Vic comes to acknowledge that for her program to be successful she must allow it to grow and accept it as it is. Unfortunately, Jodie's growth and freedom cause him to bring Vic's secret work to Visimorph's attention. She barely has time to spread the Jodie program amongst other computers before she is fired from her job and cut off from the company's systems, and from Jodie. Being spread amongst multiple computer systems is causing Jodie to have memory problems and he is growing despondent over the lack of a body, so he contacts Vic and suggests the radical idea of storing himself in one place: a human brain. While slightly bothered by the ethics of taking over another a person's body, even if they're virtually braindead, Vic realizes she will do anything to save her program. While she and Jodie make preparations for the download, Bob has realized the code trapped in Visimorph's powerful Neuromancer computer is a functioning AI program and will do anything to gain control of it.

This story starts off slowly, but quickly builds into a page turner as Vic races to save Jodie and keep him away from Bob and his nefarious plans for her AI program. The slow start may caused by a serious lack of emotion and feeling in the beginning. Vic's entire focus in life is the creation of Jodie, to the exclusion of everything else. She is prickly and cold, and as a reader I found it nearly impossible to care about her. Even at the end, when she's fallen in love with Jodie, she still holds back and I still didn't warm up to her.
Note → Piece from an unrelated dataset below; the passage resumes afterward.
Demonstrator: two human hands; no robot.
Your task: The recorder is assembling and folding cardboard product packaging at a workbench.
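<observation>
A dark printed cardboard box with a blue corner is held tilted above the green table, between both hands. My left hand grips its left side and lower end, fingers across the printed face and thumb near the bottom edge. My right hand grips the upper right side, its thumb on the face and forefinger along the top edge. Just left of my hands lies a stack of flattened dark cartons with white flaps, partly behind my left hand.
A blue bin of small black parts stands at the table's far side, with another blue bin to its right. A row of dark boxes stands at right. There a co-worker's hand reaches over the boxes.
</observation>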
Jodie, on the other hand steals every scene he's in, right from the beginning when he's little more than an abstract being appearing as nothing more than letters on a computer screen. Jodie's innocent and inquisitive personality is sweet and warm. It's amusing watching him shock Vic when he first exerts his free will. The reader comes to care for Jodie, and through him finds to the emotional connection to remain engaged with the story.

While I was intrigued by the moral dilemma proposed in creating a program that becomes a being and inserting that being into a human body, I was unsatisfied at the lack of follow-through on these issues. Squires acknowledges the possibility of a God or a supreme being or creator, but never once proposes the difference between a human and AI could be a soul. She also never has Vic question her reasons for wanting to create a female AI program and whether or not she could've come to love it if it hadn't announced it was male. Was the only reason that Jodie induced sexual feelings in her was because of the body he chose? Or was there something already present on an emotional level pre-body insertion? And as Jodie's creator/parent was it incestuous on some level for them to form a sexual relationship? Granted this never gets in the way of the story being told, but to not even have Vic acknowledge these issues leaves a lot of frustrating ambiguity, which was made more bothersome by the fact I had a hard time connecting with Vic as a character.

As for the rest of the story: the villain, Bob, and his company, Visimorph, are only a thinly-veiled cliché of Bill Gates and Microsoft in the role of the devil incarnate. Yet unlike many romance villains, Bob has actually done some truly nasty and despicable things, as opposed to just threatening to do them. The other secondary characters seem to be much more realistically drawn and are neither pure good nor evil. Squires also creates a believable near future world where the use of cash is practically unheard of and everything is computerized, leaving a trail and making it nearly impossible to hide.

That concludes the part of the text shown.